DMLA : résultats en vie réelle après switch vers le faricimab
26 février 2026 – DMLA – En direct du Congrès Conde de Valenciana, Mexico. Un résumé du Dr Isabelle Aknin, présidente de l’ARMD, réalisé à partir de la présentation du Dr Gabriela Ortiz.
Une pression croissante sur le système de santé
Gabriela Ortiz a d’abord rappelé l’augmentation massive de la charge liée à la DMLA :
• Vieillissement accéléré de la population
• Projection mondiale : 126 millions de patients en 2050
• Dans un hôpital public : 152 patients injectés en 2008 vs 4 216 en 2015 vs 12 800 injections/an en 2025
=> Organisation des soins, retards de rendez-vous et coûts deviennent des enjeux majeurs.

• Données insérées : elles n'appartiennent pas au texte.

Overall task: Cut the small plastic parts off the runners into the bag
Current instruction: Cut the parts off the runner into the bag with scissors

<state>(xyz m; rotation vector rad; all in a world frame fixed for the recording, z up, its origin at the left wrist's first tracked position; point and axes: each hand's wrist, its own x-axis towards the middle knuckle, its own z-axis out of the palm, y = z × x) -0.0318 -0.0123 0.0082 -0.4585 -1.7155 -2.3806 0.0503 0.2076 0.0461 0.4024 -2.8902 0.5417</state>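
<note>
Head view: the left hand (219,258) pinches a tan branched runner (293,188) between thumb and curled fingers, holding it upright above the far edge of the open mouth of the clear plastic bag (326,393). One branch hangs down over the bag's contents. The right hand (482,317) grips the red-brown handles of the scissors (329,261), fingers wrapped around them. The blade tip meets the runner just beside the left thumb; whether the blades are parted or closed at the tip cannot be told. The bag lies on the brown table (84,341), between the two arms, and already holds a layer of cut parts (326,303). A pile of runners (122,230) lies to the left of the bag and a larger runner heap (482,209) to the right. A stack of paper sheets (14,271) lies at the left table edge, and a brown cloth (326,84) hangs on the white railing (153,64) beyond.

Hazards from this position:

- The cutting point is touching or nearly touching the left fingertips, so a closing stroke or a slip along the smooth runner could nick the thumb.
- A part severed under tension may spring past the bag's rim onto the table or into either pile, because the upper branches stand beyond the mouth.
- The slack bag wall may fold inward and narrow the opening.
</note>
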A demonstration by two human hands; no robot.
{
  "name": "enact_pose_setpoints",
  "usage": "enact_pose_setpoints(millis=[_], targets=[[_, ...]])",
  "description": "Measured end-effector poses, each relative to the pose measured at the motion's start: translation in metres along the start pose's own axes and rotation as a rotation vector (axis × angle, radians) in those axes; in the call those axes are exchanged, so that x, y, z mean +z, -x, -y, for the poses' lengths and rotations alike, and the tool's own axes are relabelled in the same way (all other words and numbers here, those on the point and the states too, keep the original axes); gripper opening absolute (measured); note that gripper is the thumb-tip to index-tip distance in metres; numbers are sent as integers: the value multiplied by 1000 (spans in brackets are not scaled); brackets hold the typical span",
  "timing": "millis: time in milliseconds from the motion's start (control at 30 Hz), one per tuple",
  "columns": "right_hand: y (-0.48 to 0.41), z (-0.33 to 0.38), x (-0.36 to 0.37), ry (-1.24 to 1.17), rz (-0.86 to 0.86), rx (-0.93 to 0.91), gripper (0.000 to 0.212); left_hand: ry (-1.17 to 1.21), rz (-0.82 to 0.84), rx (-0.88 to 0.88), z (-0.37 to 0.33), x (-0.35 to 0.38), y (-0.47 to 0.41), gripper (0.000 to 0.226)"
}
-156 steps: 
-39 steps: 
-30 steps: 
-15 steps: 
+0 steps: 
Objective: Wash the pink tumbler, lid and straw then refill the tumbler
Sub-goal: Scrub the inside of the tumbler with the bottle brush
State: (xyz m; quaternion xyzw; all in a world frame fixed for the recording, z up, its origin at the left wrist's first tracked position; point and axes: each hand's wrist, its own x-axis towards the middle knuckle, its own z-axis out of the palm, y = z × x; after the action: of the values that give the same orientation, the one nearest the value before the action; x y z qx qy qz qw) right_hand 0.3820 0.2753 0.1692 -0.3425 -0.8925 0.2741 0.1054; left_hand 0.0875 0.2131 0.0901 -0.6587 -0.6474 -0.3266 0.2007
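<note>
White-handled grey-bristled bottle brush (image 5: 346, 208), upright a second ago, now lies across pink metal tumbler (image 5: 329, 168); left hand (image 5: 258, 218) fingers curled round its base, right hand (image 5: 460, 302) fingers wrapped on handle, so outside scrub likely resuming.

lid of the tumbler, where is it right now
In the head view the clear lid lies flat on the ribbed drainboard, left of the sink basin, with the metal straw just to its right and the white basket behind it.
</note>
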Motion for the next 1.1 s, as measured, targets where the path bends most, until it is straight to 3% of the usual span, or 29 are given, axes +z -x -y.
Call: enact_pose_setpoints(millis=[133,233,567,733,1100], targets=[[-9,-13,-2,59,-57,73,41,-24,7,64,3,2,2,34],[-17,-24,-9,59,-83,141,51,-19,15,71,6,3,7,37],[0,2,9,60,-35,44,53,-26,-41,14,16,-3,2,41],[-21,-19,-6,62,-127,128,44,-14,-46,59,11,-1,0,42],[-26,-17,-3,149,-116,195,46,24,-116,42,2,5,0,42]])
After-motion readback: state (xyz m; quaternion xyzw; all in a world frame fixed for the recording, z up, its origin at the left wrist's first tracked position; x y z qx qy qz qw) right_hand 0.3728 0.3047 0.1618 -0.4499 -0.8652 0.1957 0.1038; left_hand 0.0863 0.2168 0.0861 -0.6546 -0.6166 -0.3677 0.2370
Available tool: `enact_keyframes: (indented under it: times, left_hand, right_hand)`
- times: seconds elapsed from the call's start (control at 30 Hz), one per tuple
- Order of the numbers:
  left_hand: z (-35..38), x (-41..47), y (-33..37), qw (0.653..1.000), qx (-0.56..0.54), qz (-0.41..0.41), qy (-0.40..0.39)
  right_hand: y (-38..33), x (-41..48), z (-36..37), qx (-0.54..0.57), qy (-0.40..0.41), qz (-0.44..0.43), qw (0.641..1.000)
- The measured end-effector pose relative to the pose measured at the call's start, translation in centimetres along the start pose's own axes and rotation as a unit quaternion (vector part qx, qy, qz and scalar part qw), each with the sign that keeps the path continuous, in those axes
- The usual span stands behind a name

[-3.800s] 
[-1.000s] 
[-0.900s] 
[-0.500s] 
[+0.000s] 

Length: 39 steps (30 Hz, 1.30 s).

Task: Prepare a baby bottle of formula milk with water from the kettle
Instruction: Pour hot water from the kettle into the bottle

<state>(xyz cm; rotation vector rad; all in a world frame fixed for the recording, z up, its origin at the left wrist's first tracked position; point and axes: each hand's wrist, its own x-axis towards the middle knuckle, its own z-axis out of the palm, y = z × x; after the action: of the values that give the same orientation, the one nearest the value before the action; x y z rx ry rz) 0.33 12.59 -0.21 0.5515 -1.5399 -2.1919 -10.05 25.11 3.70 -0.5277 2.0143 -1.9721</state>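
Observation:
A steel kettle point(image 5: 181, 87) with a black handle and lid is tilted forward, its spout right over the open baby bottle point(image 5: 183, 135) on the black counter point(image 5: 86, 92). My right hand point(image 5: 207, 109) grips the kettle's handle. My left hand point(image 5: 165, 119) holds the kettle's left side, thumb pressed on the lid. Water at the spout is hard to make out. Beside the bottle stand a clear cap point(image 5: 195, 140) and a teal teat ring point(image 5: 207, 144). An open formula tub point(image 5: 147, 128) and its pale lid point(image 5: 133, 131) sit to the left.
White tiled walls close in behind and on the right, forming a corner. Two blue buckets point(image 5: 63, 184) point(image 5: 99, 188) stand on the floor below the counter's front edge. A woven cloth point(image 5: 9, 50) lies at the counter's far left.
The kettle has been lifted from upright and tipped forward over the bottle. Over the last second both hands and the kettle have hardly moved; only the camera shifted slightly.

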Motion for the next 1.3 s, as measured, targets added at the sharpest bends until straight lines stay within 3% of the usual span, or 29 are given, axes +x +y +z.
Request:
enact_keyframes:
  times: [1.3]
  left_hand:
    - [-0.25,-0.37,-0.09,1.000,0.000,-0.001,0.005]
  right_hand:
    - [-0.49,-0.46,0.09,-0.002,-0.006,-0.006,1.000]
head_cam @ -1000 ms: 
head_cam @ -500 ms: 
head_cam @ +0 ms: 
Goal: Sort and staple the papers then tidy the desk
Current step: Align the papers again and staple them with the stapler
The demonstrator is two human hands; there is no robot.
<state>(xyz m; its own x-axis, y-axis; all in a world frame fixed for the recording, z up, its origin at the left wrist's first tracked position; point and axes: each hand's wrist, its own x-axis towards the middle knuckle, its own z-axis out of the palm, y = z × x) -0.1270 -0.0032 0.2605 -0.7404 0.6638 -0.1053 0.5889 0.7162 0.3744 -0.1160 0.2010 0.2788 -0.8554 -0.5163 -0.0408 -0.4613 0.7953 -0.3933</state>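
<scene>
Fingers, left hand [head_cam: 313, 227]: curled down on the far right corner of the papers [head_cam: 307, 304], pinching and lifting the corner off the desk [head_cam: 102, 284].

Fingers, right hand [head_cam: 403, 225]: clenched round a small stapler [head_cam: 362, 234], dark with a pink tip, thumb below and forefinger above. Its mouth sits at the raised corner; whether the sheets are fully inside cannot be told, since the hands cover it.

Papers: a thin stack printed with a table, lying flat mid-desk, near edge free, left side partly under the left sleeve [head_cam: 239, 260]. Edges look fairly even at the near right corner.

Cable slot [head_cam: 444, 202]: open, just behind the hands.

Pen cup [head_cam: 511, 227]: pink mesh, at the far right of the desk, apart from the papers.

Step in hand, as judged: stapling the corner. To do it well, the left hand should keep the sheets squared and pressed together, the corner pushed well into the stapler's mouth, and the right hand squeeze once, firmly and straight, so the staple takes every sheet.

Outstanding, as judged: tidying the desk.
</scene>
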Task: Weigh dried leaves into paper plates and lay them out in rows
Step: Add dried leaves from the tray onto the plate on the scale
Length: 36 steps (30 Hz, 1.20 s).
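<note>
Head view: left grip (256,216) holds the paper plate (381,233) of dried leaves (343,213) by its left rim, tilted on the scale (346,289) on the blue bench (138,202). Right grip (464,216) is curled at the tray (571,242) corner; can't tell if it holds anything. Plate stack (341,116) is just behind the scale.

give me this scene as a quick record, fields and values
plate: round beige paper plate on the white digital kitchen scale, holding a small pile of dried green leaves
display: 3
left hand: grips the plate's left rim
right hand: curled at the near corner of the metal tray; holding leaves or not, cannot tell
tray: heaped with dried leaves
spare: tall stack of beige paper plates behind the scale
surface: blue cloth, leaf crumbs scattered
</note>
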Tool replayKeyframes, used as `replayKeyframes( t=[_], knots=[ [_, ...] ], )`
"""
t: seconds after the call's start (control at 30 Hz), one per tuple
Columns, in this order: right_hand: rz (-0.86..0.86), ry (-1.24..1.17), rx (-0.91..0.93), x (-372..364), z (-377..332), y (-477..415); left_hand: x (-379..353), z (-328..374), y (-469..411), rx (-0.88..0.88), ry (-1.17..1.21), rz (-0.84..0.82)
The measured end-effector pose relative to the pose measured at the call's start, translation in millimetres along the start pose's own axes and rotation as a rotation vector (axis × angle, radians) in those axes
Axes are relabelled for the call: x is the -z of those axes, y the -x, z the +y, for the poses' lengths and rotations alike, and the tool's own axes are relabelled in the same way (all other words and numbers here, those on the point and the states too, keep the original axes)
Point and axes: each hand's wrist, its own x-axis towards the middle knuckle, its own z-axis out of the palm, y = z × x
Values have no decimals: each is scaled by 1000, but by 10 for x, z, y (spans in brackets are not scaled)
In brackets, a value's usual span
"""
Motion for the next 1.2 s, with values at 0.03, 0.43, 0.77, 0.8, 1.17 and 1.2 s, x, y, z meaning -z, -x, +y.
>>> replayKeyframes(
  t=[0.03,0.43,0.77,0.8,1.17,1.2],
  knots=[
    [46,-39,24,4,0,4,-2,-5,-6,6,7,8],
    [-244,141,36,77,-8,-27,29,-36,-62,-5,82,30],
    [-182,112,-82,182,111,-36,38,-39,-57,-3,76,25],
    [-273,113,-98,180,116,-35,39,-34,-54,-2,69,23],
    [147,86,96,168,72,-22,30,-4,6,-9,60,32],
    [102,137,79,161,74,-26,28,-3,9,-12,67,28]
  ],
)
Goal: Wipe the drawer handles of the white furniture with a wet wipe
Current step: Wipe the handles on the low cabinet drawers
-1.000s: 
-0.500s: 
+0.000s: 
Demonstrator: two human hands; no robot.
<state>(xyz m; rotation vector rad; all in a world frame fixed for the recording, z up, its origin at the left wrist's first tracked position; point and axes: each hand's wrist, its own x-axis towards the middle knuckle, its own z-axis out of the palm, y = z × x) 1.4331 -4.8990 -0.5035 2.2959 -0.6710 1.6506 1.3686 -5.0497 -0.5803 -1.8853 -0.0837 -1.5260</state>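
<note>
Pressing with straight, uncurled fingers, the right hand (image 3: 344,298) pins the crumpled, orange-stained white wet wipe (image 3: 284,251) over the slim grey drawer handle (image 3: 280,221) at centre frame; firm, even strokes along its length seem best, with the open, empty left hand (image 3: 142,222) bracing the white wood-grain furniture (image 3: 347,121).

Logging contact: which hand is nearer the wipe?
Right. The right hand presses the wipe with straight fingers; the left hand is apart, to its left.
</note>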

Environ 25–30 % des patients présentent une réponse suboptimale aux anti-VEGF classiques, avec une activité persistante et un besoin d’injections fréquentes.
Pourquoi le faricimab ?
Faricimab est une molécule bi-spécifique :
• Anti-VEGF
• Anti-angiopoïétine-2 (ANG2)
Objectif :
• Stabiliser le vaisseau
• Réduire l’exsudation
• Diminuer l’inflammation
• Améliorer la durabilité
Approuvé au Royaume-Uni en 2022.
Cohorte analysée
• Âge moyen : 81 ans
• Moyenne de 33 injections avant le switch
• Intervalle initial : toutes les 4 semaines
• Patients souvent lourdement traités avant changement
Résultats à 1 an après switch
Acuité visuelle
• Stabilité visuelle à 1 an
• Le switch n’entraîne pas de perte fonctionnelle
OCT
• 37 % de “sec” à 1 an
• Amélioration du PED
• Résolution d’hémorragies
• Réduction de la vascularisation active
En moyenne :
• 2 injections nécessaires pour obtenir un assèchement
• 5 injections sur l’année évaluée
Extension des intervalles
• Avant : toutes les 4 semaines
• Après switch :
• 72 % des patients ont pu allonger les intervalles
• Jusqu’à 12 semaines dans de nombreux cas
• Switch réalisé chez 79 % des patients
Réduction significative de la charge thérapeutique.
Comparaison et perspectives
Les résultats sont cohérents avec d’autres études (ex. AVONEL).
Point important :les patients avec fibrose préexistante semblent avoir un pronostic visuel plus limité à long terme.
Prochaines étapes (discussion)
• Suivi à 4 ans ou plus pour confirmer la durabilité
• Analyse coût-efficacité dans les systèmes publics
• Individualisation du traitement selon recommandations professionnelles :
• Maintenir la vision
• Réduire l’exsudation
• Minimiser le nombre d’injections
• Adapter au contexte socio-économique
Message clé
Chez des patients lourdement prétraités, le switch vers le faricimab :
• Maintient la vision
• Améliore l’anatomie rétinienne
• Permet d’allonger significativement les intervalles
Dans un contexte de pression démographique croissante, la durabilité devient un enjeu aussi important que l’efficacité.